Last session, the group convinced me that we should at least go TALK to the guy. Somehow my 11 Charisma makes me the party negotiator, so I walked down the long, straight corridor to his study (thinking all the while about my chances to evade a lightning bolt in such a place). I cleared my throat nervously, and started babbling about how one rarely gets a chance to find such civilized company in the dungeon, and were there any errands we could run for him in town?
Our host introduced himself as Necross the (ha ha ha!) Mad. (As well as a dweller in the dungeon, he seems to be a character from the late 70s Cerebus comic.) Necross did have a quest for us: he wanted us to pick up some pipe tobacco in town next time we were in the area. OK, as quests go, that one sounded like it was within the capabilities of second- to third-level characters.
He also offered us a unique moneymaking opportunity. He had access, he said, to a private entrance to a rich part of the dungeon. He’d show us the entrance for a nominal fee of only 100 gold pieces.
This sounded a lot like the beginning of a confidence scam, but we decided to take the risk. It was only 100 gold pieces, after all.
Necross summoned a djinn and gave him a command. The genie summoned a set of wooden stairs that climbed to a doorway high on the wall of Necross’s chamber.
We weren’t sure what to make of this. Everyone knows that lower dungeon levels were more dangerous: what do you make of a dungeon level that’s higher than level 1? One thing we all agreed on: we were glad we had talked to Necross, and not gone in swords a-blazing. Any wizard powerful enough to command djinn was probably a match for a ragtag group of low-level PCs, bandits, and muleteers.
We climbed the stairs and ventured into the new section of the dungeon. Somewhat to my surprise, we found that Necross had played straight with us about the richness of the treasure. We lost a character to monsters, but found a bunch of treasure, including a piece of jewelry worth 1000 or so gold.
With our loot and our fallen companion burdening our mule, we returned to Necross’s chamber. And that’s where we hit the “if I was smarter, I would have seen this coming” moment that I’ve experienced a few times in Mike’s game. No doubt you know exactly what’s coming, but hey, I’m not as smart as you.
We were in a doorway a few dozen feet up the wall of Necross’s chamber. The djinn-summoned stairway was gone.
Necross offered to bring the stairs back, for a nominal fee…
“That’s outrageous! We’ll get down ourselves! We have a coil of rope!” we cried.
Necross sat back in his chair. “If you can get your mule down with a coil of rope, I’ll gladly waive the fee,” he said.
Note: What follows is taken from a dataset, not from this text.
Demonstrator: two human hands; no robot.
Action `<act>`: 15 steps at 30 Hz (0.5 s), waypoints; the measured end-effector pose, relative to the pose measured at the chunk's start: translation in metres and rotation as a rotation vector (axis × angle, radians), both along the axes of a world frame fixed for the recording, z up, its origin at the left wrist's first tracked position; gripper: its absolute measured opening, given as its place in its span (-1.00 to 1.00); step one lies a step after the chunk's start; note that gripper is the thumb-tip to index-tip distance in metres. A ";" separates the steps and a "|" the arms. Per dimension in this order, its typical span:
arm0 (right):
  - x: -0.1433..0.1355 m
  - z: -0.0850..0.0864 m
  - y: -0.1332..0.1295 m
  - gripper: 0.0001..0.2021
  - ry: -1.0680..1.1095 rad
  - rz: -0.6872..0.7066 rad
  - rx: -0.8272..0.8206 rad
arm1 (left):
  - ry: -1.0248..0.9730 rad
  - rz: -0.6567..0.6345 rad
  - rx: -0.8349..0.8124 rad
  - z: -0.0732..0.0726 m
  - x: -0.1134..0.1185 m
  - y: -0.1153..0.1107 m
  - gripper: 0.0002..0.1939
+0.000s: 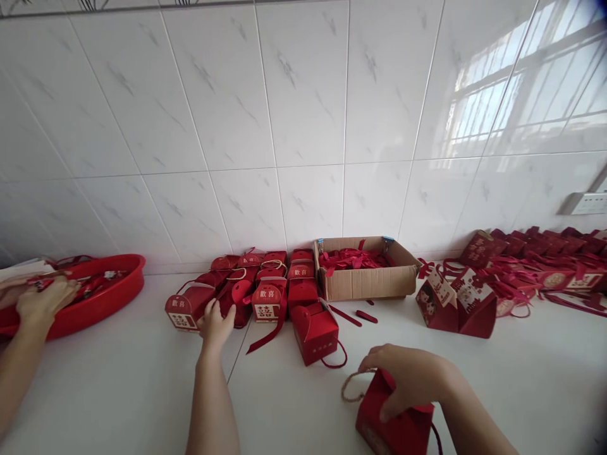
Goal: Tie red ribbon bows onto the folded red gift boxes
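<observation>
My left hand [217, 323] reaches to the front of the grouped red boxes, its fingers apart and curved against a red box [240, 297] beside a box with a white character panel [184, 309]. Near the front edge, my right hand [403, 376] grips a red gift box [391, 420] from above, thumb on the near side and fingers over the top. A twine loop sticks out at this box's left. Between the hands stands another red box [317, 332], slightly turned, with a dark red cord handle.
A cardboard box [370, 284] of red ribbons stands by the tiled wall. Red strips [346, 316] lie before it. Decorated boxes [455, 303] and more red packages [554, 259] are at right. Another person's hands [45, 300] reach into a red basin [137, 278] at far left.
</observation>
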State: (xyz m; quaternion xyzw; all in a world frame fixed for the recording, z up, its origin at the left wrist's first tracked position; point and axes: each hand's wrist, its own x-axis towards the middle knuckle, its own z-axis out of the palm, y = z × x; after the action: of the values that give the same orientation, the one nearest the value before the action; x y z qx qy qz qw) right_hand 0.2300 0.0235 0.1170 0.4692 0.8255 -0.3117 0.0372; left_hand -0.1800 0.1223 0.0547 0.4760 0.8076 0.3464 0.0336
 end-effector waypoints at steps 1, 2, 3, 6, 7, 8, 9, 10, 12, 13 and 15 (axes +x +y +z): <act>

We tried. We couldn’t find anything to work as a pulley system, and nothing to hang pulleys from anyway. The door was stone and had no doorknob, nor was there anything particularly doorknobby within a few yards down the corridor. If we abandoned the mule, we could have lowered down the corpse, our treasure, and most of our companions, though I don’t know how the last party member would have gotten down.
Our wizard suggested that we drop the mule and use his corpse as a mattress to soften our landings, but our faithful muleteer would not have it.
When we finally admitted defeat, Necross waived the fee and summoned the stairway, in exchange for the entertainment we had provided him. Sometimes it’s better to be hilariously incompetent than to be lucky or good.